WORK TASK: If a line in the listing carries the word "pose", return a copy of that line.

☆ ☆ ☆

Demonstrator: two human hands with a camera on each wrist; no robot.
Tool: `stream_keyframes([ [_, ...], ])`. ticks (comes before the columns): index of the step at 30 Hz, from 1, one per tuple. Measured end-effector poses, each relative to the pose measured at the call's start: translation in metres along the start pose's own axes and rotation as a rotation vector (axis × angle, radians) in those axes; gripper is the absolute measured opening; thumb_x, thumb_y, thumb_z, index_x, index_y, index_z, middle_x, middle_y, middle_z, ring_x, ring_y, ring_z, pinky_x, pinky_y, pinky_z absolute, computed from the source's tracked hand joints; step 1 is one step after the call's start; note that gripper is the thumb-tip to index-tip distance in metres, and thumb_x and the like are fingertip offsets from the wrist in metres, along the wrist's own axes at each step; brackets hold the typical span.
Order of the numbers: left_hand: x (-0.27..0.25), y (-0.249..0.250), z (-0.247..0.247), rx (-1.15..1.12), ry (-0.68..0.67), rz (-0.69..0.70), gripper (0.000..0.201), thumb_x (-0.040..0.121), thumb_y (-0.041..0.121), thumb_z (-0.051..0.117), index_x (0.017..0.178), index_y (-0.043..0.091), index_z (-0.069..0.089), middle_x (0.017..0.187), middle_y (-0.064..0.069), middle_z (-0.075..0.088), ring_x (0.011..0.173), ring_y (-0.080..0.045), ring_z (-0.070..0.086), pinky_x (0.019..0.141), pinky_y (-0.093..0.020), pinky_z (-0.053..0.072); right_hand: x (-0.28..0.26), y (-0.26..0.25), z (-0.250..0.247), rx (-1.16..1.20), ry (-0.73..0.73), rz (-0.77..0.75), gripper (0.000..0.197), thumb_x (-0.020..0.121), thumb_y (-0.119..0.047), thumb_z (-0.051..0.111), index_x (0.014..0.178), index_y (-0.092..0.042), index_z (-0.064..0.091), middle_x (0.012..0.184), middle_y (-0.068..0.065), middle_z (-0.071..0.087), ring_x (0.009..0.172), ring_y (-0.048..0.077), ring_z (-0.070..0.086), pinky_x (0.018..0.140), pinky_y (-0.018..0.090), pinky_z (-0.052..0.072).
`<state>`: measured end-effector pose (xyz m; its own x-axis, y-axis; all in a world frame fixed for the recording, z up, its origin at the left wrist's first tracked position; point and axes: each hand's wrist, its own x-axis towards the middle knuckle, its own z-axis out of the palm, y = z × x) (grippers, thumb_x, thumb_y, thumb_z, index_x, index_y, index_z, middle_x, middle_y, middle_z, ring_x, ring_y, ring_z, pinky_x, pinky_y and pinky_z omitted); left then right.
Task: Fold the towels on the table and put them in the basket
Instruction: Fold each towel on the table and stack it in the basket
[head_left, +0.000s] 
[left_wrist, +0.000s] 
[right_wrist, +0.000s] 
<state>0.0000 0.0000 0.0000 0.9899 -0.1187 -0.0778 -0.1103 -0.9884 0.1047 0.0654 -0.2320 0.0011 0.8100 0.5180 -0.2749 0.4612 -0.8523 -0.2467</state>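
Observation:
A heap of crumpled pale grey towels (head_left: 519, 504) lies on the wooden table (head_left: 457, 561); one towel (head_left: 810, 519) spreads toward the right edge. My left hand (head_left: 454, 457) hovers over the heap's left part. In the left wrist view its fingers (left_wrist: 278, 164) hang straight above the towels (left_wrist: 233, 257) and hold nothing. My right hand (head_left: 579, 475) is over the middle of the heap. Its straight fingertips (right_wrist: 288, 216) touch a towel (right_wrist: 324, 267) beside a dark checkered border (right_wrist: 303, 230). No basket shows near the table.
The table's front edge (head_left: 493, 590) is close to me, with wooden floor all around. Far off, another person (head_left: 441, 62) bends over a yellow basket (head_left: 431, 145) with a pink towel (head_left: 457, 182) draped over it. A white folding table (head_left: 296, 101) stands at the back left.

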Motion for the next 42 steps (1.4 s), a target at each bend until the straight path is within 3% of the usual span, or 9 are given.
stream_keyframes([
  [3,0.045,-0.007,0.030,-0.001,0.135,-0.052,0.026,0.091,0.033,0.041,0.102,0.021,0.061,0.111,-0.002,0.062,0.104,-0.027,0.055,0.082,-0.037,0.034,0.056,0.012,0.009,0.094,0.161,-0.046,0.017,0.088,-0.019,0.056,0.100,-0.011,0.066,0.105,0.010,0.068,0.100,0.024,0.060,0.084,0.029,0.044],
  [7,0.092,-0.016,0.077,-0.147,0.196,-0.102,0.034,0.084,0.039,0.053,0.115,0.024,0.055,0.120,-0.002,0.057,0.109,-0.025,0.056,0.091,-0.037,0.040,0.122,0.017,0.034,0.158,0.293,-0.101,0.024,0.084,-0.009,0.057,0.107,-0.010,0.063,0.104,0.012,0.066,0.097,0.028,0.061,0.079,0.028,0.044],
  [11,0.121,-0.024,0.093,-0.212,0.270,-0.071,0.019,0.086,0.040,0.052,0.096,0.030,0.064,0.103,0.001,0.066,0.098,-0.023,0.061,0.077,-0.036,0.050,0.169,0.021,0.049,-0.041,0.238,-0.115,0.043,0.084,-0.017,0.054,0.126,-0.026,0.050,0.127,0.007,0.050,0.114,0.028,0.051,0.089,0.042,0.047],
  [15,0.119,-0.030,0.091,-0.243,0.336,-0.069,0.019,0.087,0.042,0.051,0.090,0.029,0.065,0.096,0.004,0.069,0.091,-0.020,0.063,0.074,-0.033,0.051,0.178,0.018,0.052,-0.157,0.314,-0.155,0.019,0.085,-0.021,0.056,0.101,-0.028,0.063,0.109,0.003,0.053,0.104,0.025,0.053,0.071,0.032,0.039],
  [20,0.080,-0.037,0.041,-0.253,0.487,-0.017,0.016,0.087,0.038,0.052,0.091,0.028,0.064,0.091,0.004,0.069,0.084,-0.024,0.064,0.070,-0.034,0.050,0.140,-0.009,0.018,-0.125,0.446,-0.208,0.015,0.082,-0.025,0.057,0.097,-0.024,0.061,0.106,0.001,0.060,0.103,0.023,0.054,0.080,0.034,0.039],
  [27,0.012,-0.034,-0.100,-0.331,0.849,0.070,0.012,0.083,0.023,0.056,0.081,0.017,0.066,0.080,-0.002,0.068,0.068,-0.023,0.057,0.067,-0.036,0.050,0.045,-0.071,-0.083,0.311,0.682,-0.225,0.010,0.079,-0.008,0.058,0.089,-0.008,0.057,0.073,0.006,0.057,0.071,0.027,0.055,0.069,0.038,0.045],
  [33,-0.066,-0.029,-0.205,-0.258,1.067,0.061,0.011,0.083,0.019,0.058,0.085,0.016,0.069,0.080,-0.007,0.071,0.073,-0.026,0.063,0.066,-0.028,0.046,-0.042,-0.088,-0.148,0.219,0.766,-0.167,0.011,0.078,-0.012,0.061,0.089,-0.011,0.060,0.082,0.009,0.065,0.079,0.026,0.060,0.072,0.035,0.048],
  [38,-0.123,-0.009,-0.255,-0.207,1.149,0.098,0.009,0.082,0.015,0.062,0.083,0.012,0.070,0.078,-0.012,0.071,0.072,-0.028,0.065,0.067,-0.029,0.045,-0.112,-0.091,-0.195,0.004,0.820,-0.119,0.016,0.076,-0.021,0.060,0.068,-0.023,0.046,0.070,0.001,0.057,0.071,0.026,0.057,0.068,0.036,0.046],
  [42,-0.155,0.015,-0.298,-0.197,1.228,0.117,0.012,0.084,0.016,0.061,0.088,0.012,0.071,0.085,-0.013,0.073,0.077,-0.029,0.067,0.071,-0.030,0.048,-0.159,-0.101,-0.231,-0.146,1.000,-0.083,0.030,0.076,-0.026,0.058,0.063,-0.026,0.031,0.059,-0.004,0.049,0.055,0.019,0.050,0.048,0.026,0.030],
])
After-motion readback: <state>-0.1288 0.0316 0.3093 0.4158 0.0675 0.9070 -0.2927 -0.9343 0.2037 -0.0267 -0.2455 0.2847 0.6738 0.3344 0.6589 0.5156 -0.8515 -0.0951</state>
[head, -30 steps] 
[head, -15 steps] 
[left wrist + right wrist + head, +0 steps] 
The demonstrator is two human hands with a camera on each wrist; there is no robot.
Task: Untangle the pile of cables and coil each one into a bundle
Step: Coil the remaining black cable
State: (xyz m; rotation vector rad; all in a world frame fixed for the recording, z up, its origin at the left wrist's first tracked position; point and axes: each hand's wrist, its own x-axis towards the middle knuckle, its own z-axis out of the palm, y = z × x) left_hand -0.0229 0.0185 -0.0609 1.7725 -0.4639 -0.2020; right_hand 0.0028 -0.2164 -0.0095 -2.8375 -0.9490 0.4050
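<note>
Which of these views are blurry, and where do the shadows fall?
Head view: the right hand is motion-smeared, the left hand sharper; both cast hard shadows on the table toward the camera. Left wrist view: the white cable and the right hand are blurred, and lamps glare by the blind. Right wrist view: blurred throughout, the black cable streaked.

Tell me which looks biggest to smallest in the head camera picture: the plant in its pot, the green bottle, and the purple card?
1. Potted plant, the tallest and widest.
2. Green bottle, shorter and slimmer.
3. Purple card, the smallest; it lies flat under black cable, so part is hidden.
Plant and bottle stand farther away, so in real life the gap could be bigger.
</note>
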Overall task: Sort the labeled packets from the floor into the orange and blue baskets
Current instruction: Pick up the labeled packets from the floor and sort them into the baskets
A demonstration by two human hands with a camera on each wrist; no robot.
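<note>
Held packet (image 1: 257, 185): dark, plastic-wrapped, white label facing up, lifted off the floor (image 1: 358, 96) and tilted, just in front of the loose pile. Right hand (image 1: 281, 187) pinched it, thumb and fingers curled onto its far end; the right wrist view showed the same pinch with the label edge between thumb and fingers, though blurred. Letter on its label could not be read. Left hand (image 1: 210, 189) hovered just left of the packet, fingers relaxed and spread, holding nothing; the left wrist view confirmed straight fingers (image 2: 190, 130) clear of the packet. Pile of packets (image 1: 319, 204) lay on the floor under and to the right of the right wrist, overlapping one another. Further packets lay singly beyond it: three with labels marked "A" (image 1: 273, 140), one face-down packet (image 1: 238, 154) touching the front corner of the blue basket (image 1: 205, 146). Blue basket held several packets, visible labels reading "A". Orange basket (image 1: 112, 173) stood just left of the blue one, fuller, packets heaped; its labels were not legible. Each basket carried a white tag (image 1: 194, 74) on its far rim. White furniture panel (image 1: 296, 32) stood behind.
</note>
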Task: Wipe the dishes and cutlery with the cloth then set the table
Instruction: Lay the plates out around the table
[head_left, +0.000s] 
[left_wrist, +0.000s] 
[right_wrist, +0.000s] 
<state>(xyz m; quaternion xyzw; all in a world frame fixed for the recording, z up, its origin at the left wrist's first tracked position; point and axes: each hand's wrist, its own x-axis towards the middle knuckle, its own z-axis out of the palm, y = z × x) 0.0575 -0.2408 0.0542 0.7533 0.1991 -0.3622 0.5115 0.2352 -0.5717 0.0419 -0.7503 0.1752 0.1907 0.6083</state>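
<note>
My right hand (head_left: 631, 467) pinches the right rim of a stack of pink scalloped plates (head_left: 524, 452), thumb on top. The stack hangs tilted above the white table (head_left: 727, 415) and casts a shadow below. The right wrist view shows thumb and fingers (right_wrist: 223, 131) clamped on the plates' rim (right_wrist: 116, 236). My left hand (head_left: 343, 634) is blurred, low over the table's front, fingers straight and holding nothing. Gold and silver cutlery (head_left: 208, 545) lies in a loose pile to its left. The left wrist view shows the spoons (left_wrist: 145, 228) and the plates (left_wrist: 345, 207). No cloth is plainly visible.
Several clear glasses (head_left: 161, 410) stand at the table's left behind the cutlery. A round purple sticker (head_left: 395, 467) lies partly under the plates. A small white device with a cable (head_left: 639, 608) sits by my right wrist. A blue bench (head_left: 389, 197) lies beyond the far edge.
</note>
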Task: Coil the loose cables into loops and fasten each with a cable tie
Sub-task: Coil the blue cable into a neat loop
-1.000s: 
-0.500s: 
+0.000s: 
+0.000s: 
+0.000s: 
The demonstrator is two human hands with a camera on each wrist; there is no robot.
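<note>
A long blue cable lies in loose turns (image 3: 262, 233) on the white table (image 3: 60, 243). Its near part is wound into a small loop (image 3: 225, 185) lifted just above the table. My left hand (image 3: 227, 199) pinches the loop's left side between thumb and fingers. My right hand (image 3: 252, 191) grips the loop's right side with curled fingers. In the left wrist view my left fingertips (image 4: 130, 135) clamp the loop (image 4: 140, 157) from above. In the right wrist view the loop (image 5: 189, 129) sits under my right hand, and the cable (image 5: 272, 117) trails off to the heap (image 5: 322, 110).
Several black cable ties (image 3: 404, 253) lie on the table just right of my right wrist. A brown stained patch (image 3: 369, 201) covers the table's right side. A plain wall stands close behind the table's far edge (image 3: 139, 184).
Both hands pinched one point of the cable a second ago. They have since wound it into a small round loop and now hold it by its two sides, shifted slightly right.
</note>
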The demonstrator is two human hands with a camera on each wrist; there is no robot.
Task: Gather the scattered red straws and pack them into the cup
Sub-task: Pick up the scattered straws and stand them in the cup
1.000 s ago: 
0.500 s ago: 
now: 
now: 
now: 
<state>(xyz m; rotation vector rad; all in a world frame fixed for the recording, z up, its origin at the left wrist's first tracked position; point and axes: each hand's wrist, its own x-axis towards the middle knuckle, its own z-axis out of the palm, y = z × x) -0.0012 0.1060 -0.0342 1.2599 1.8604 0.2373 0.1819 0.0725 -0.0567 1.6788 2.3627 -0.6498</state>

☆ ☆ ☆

RESPONSE FOR THIS EXERCISE:
Tool: `stream_keyframes([ [_, ...], ])`. ticks (comes before the columns): index of the step at 30 Hz, from 1, one per tuple. Measured end-effector poses, each relative to the pose measured at the call's start: translation in metres along the start pose's own axes and rotation as a rotation vector (axis × angle, radians) in those axes; gripper is the absolute measured opening; thumb_x, thumb_y, thumb_z, index_x, index_y, index_z, middle_x, middle_y, middle_z, ring_x, ring_y, ring_z, pinky_x, pinky_y, pinky_z absolute, computed from the source's tracked hand joints; step 1 is one step after the call's start; note that gripper is the thumb-tip to index-tip distance in metres, and thumb_x and the like are fingertip offsets from the wrist in metres, along the wrist's own axes at each step; brackets hold the typical span.
`<state>`: measured end-effector pose (xyz m; its own x-axis, y-axis; all in a world frame fixed for the recording, z up, its origin at the left wrist's first tracked position; point and axes: each hand's wrist, its own x-axis towards the middle knuckle, its own z-axis out of the palm, y = z × x) (grippers, thumb_x, thumb_y, thumb_z, index_x, index_y, index_z, middle_x, middle_y, middle_z, ring_x, ring_y, ring_z, pinky_x, pinky_y and pinky_z omitted); left then right.

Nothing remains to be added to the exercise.